Sehingga penulis berkesimpulan bahwa hubungan Fikih (al-Fiqh) dan Ushul Fikih (Ushûl al-Fiqh) merupakan -- semacam -- hubungan dialektis yang saling melengkapi. Fikih (al-Fiqh) mengandaikan adanya penerapan dalam dunia praktis. Sedang Ushul Fikih (Ushûl al-Fiqh) lebih kepada dunia teoritis. Gambarannya lebih ‘mengawang-ngawang’ ke langit’ (khârij ‘an al-dzihni). Namun dalam tataran tertentu Ushul Fikih (Ushûl al-Fiqh) dianggap secara hierarkis lebih tinggi dari Fikih (al-Fiqh) karena ia merupakan sumber dari Fikih (al-Fiqh). Teori ini dalam pandangan penulis agak absurd, minimal dilihat dari dua sisi: ”historis dan teoretik”.
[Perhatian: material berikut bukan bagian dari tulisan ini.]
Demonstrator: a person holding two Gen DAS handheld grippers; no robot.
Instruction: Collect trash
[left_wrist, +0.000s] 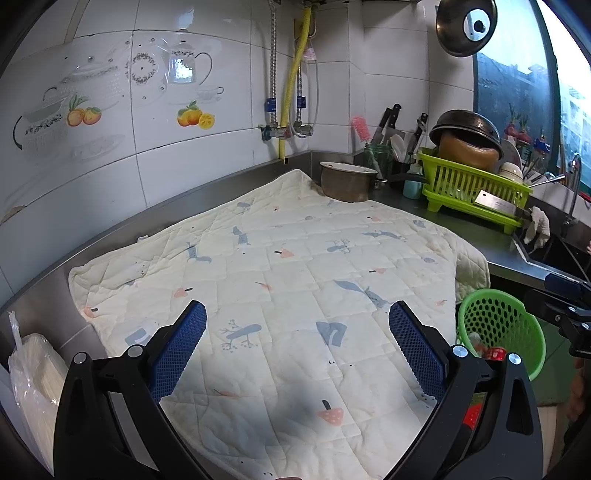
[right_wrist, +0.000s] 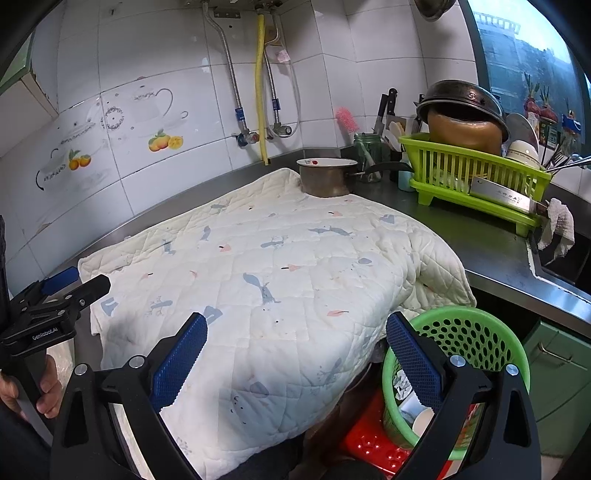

Sejarah klasik membuktikan bahwa kemunculan Fikih (al-Fiqh)  lebih awal daripada Ushul Fikih (Ushûl al-Fiqh). Karenanya mustahil Ushul Fikih (Ushûl al-Fiqh) menjadi sumber fiqih (al-fiqh) secara independen. Sedang secara teoritis mayoritas poin-poin Ushul Fikih (Ushûl al-Fiqh) bersifat ’ambigu’ non-permanen (zhanniy) yang berkonskuensi rapuhnya basis Ushul Fikih (Ushûl al-Fiqh) secara independen. Hal ini diakui Thahir bin Asyur dalam muqaddimah kitabnya Maqâshid asy-Syarî’ah. Dia berpandangan bahwa para sarjana klasik Ushul Fikih (Ushûl al-Fiqh) telah gagal mendasari diskursus ini. Sehingga poin-poinnya hanya bersifat ’ambigu’ non-permanen (zhanniy). Kegagalan ini lebih pahit rasanya jika dikomparasikan dengan para sarjana diskursus lain, semisal Ushuluddîn/Ilmu Kalam (Islamic Theology) yang mampu medasarkan poin-poinnya menjadi permanen non-ambigu (qath’iy). Mungkin maqâshid asy-syarî’ah-lah satu-satunya poin dalam diskursus Ushul Fikih (Ushûl al-Fiqh) yang layak mendapatkan legislasi semacam ini.

B. Polemik antara Teks dan Fakta Empirik (Jadaliyyât al-Nash bi al-Wâqi’)
Dominasi diskursus fikih (al-fiqh) memang sebuah fakta empirik yang tak terbantahkan. Diskursus ini menyedot akal para sarjana Islam (Islamic scholars) lebih dibanding yang lain, walaupun dibanding Ushul Fikih (Ushûl al-Fiqh) itu sendiri. Namun tetap diakui kedua diskursus ini menjadi diskursus dominan di sepanjang sejarah intelektual Islam. Hal ini diakui juga oleh al-Ghazali dalam pembukaan al-Mustashfa-nya. Menurutnya, hal ini karena keduanya termasuk di antara diskursus yang menggabungkan  ’aql dengan naql dengan proporsional yang lebih dibanding yang lain. Senada dengan ini asumsi Abid al-Jabiri. Baginya — dengan nada menyindir — peradaban Islam adalah peradaban fikih (hadhârah al-fiqh). Fikih (al-Fiqh) menjadi materi favorit umat Islam pada tingkat pertama sehingga mempengarui karakter nalar mereka. Segala hal selalu dipandang dengan kacamata hitam vis a vis putih, halâl vis a vis harâm.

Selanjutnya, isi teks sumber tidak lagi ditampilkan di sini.